(つづき)
私:出かけるのが夕方からなら、もっとゆっくりしていったら?
サチ:娘の手伝いをしないと…。娘が夕飯の準備をしている間、子守をしたり。
そして、
サチ:私、いつも娘に会うと拘束されて、こき使われるんです。あれやって、これやって、どこそこに一緒に行こう、って。
んん?
それ、昨日も言ってましたよね?
サチさんは「こき使われている」と表現していますが、私にはむしろサチさんが「やってあげなくちゃ!」と思っているように感じられます。
そのとき。
過去世が浮かびました。
私:ねえ、それ、過去世があるよ!
わ~、あと15分しかない! 急いでリーディングするね。
私:ええっと…。
サチさんは、古い西洋の時代、神殿に仕える巫女さんだったの。
国の中で能力のある人たちが何人か選ばれて、その役目を担っているんだと思う。
神殿に上がったとき、自分の子供(娘)はまだ5~6歳だった。
その頃はまだ見習いだったので、そこまで時間を束縛されることもなく、娘さんの面倒を看ることができた。
ところが、娘さんが11~12歳ぐらいになった頃、リーダー格の巫女さんが引退して、代わりにサチさんがメインで預言を行うようになった。

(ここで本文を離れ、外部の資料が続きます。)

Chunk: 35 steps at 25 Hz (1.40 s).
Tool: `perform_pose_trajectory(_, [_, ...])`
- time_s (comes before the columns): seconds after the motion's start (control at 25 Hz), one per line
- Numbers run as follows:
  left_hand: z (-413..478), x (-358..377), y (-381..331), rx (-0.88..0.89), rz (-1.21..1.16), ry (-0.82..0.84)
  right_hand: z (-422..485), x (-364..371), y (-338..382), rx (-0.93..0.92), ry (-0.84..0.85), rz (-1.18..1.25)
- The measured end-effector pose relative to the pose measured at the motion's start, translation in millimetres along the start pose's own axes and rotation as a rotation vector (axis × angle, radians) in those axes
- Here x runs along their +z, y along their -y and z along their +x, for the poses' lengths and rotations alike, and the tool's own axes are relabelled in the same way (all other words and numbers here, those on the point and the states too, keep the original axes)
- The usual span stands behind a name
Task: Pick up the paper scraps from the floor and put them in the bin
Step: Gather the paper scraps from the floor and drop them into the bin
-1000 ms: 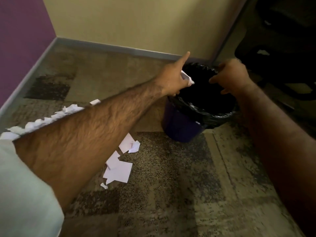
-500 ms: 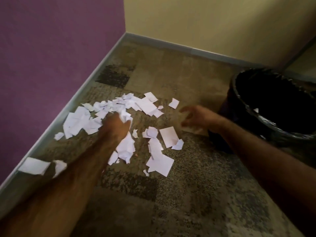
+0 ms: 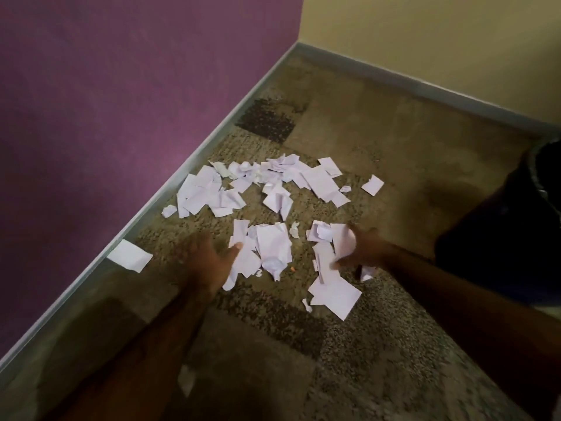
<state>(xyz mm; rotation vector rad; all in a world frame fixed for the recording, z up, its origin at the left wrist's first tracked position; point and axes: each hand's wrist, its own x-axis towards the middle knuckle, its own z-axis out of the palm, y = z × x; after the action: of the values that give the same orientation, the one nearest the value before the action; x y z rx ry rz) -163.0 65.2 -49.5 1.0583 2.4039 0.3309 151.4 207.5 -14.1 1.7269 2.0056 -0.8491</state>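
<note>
Several white paper scraps [image 3: 315, 180] lie scattered on the patterned carpet near the purple wall. A nearer cluster of scraps [image 3: 273, 247] lies between my two hands. My left hand [image 3: 209, 259] is low over the carpet at the cluster's left edge, fingers spread, thumb touching a scrap. My right hand [image 3: 364, 250] is spread over the scraps at the right side, thumb and fingers on either side of a piece, blurred. The bin [image 3: 485, 253], dark with a black liner, stands at the right edge, partly cut off.
A single scrap [image 3: 130, 255] lies by the grey skirting board of the purple wall [image 3: 121, 101]. A larger sheet [image 3: 334, 294] lies just below my right hand. The yellow wall [image 3: 440, 41] closes the corner behind. Bare carpet [image 3: 394, 132] stretches beyond the pile.
Both hands left the bin, where the left one held a scrap, and came down to the scraps on the floor. The view swung left, away from the bin.
</note>
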Motion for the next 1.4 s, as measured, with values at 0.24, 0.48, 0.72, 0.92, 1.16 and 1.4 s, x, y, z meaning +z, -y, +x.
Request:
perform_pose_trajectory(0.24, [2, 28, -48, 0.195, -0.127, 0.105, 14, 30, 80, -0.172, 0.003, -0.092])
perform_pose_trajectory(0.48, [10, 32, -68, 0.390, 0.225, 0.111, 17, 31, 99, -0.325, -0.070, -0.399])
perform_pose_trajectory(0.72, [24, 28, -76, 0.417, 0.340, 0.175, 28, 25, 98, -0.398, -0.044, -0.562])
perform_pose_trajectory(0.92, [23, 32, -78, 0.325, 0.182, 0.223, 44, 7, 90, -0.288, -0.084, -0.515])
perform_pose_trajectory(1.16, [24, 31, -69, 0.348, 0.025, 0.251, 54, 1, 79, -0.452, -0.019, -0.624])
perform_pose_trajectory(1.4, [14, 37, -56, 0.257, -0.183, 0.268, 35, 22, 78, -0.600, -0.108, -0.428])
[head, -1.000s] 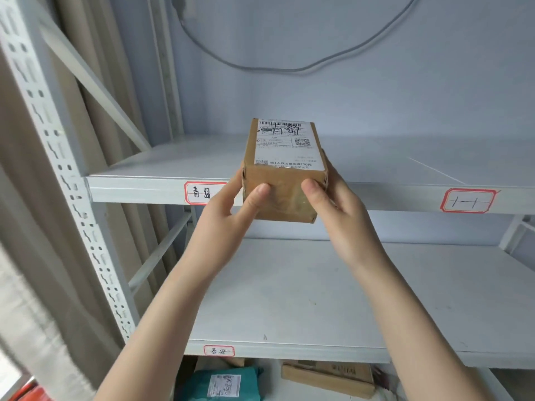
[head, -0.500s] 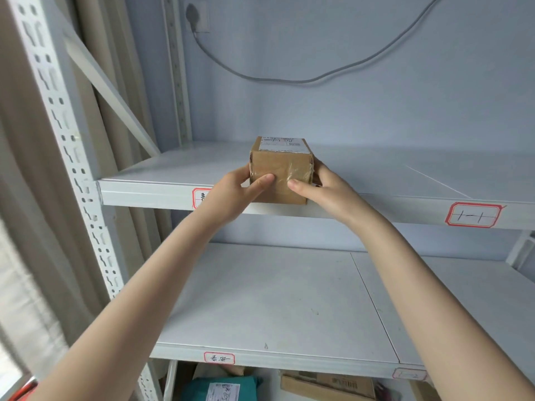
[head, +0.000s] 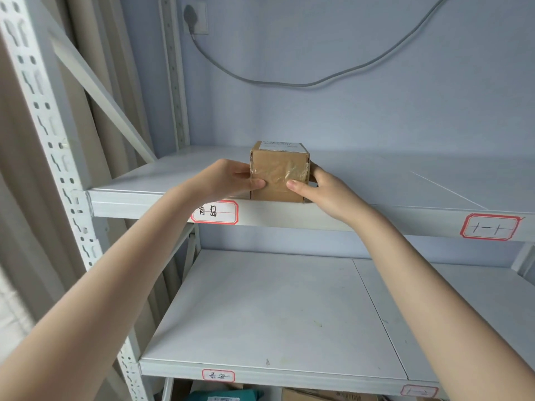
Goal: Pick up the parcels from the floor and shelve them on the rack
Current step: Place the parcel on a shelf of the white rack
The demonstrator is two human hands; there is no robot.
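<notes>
Since half a second ago, pushed deeper: one brown parcel [head: 278, 172] now resting at the front edge of the rack [head: 162, 185] upper shelf, toward its left corner. Clamped between left hand [head: 228, 179] and right hand [head: 324, 188], arms outstretched, thumbs pressed on the taped front face.

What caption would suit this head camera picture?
Both hands, left and right, set a taped cardboard parcel on the rack's upper shelf.
</notes>
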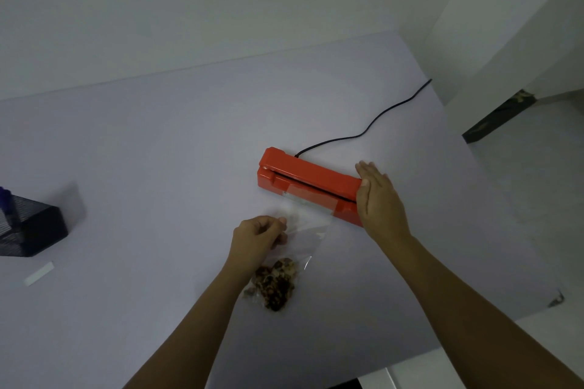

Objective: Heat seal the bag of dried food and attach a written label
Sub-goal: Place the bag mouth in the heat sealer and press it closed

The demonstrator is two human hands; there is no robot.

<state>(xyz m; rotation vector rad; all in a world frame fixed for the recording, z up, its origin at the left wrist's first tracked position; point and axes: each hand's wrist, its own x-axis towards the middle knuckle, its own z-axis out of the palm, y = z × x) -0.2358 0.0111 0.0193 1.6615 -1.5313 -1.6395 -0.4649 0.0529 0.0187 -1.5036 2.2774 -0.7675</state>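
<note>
On smooth table (158, 142): left hand (257, 238) pinching clear bag (300, 227); right hand (377, 196) flat, fingers spread, on glossy orange sealer (303, 177).

Mesh organizer (30, 227) cut by left edge; contents unclear.

I am pressing my right hand (377, 199) flat on the near-right end of the orange heat sealer (308, 185), palm down, fingers stretched over its lid. The sealer is lying on the pale tabletop (158, 142), its black cord (376, 118) running away behind it toward the far right. The open end of a clear bag (303, 230) is sitting in the sealer's slot, with the rest trailing toward me. My left hand (257, 238) is pinching the bag's left edge in a closed grip just in front of the sealer. The dried food (273, 283) is bunched at the bag's bottom, nearer me. Far left of the sealer are standing a black mesh holder (31, 227) and a small white label strip (39, 273).
</note>
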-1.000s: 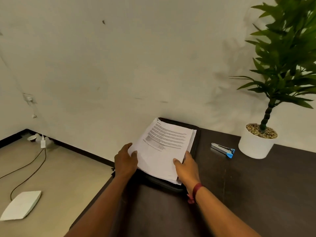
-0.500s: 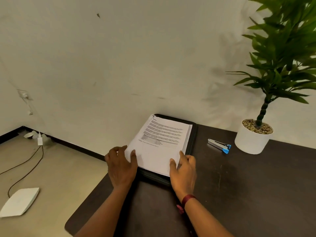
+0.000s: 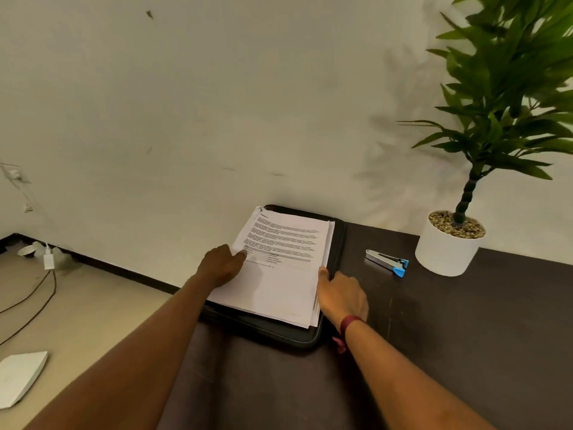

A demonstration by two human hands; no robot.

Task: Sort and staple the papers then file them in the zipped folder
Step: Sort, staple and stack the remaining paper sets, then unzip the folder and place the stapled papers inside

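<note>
Paper stack point(image 3: 279, 274) lies on the zipped folder point(image 3: 337, 243) at the tabletop's point(image 3: 465, 336) 10 o'clock corner; left hand point(image 3: 221, 266) and right hand point(image 3: 341, 297) touch its side edges, each grip's state I cannot tell. Stapler point(image 3: 387, 262) lies apart, 3 o'clock.

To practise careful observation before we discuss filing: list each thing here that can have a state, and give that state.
Zipped folder, closed, flat on the table.
Paper stack, lying flat on the zipped folder, right edges slightly fanned.
Stapler, closed, lying untouched on the table.
Left hand, touching the paper stack's left edge.
Right hand, thumb on the paper stack's right edge.
Potted plant, upright.
</note>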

すると途端に忙しくなって、娘さんのお世話をほとんどできなくなってしまったの。
母親としての後ろめたさを感じている。

私:やがて仕事を引退するときがきた。
その頃、娘さんは結婚して、子どもを授かっている。
我が子の面倒をよく看ているので、「えらいわね」って褒めたら、娘さんが「そうよ。だって、私はママがいなくて寂し想いをしたから」って。
その言葉を聞いて、罪悪感はさらに強くなる。
娘さんは寂しかったけど、国のため、国民のためにすばらしい仕事をしている母親のことを尊敬し、誇りにも思っていた。
だから、当時の感情を今世に持ち越していない。
一方、サチさんの潜在意識にはそのときの罪悪感が残っているから、娘さんに会うといろいろやってあげなくちゃと思ってしまう。
娘さんは単に母娘の時間を楽しもうとしているだけなのに、サチさんは「お世話をしなきゃ」って。
ここで「書き換えのストーリー」を見ます。
私:神がこう言ってる。
「神の声は、聖域で静かな時間を設けないと預かれないわけではないよ。
人混みの中でも、どんなところにいても、神とつながることはできるんだよ」って。
私:書き換えでは、神殿の隣に(床が丸い)保育室があって、保育士さんが、巫女さんたちの子供を見てくれている。

私:ご神託が終わって保育室に入ってくると、子どもたちは「わーい!」と喜んで母親にじゃれつき、一緒に遊ぶ。
そして、ご信託の時間になると、保育士さんが「さぁさぁ、ママたちはお仕事だからね」と言って、また子供たちを見ていてくれる。
私:そんなふうに、切り離された世界で巫女としての仕事をするのではなく、日常生活の中で自然体で行っている、というストーリーになってる。
そこまで話すと、サチさんがハンカチを目に当てて「わ~っ」と泣き出しました。
後で聞いたら、丸い部屋で子供たちが遊んでいるヴィジョンが見えて、胸がいっぱいになったそうです。
ここで時間が来て、お別れ。
後日、サチさんが、
「あの後、娘とディズニーランドへ行ったんですけど、今までにないくらい楽しかったんです。いつも一緒に出かけても、なんとなく(自分の中では)ギクシャクしていたのですが、それが全然なくて」
良かったですね~!
サチさんの中で、この罪悪感はかなり大きかったと思うので、解放できて本当によかったです。
「解放」する側の私としては、いつも感心するのが、「解放のタイミング」です。
5年間、講座にいらっしゃっていたときにできていたなら、もっと早くに楽になったのに、と思うかもしれません。
でも、「今」だから、できたのです。
娘さんが結婚し、子どもを授かり、「母親」の気持ちが理解できるようになったこと。
子どもの面倒を本当によく見ているなあと感心していたサチさんが、それは娘さんの当時の寂しさから来ていたのだと知ったこと。
サチさんが生死の境をさまよったことで、娘さんの「母親」への愛情が強くなったこと。
さまざまなことがシナリオ通りに起きて、機が熟し、「解放」のタイミングが訪れたということなのです。
人生は本当にうまくできています。
お読みいただき、ありがとうございます。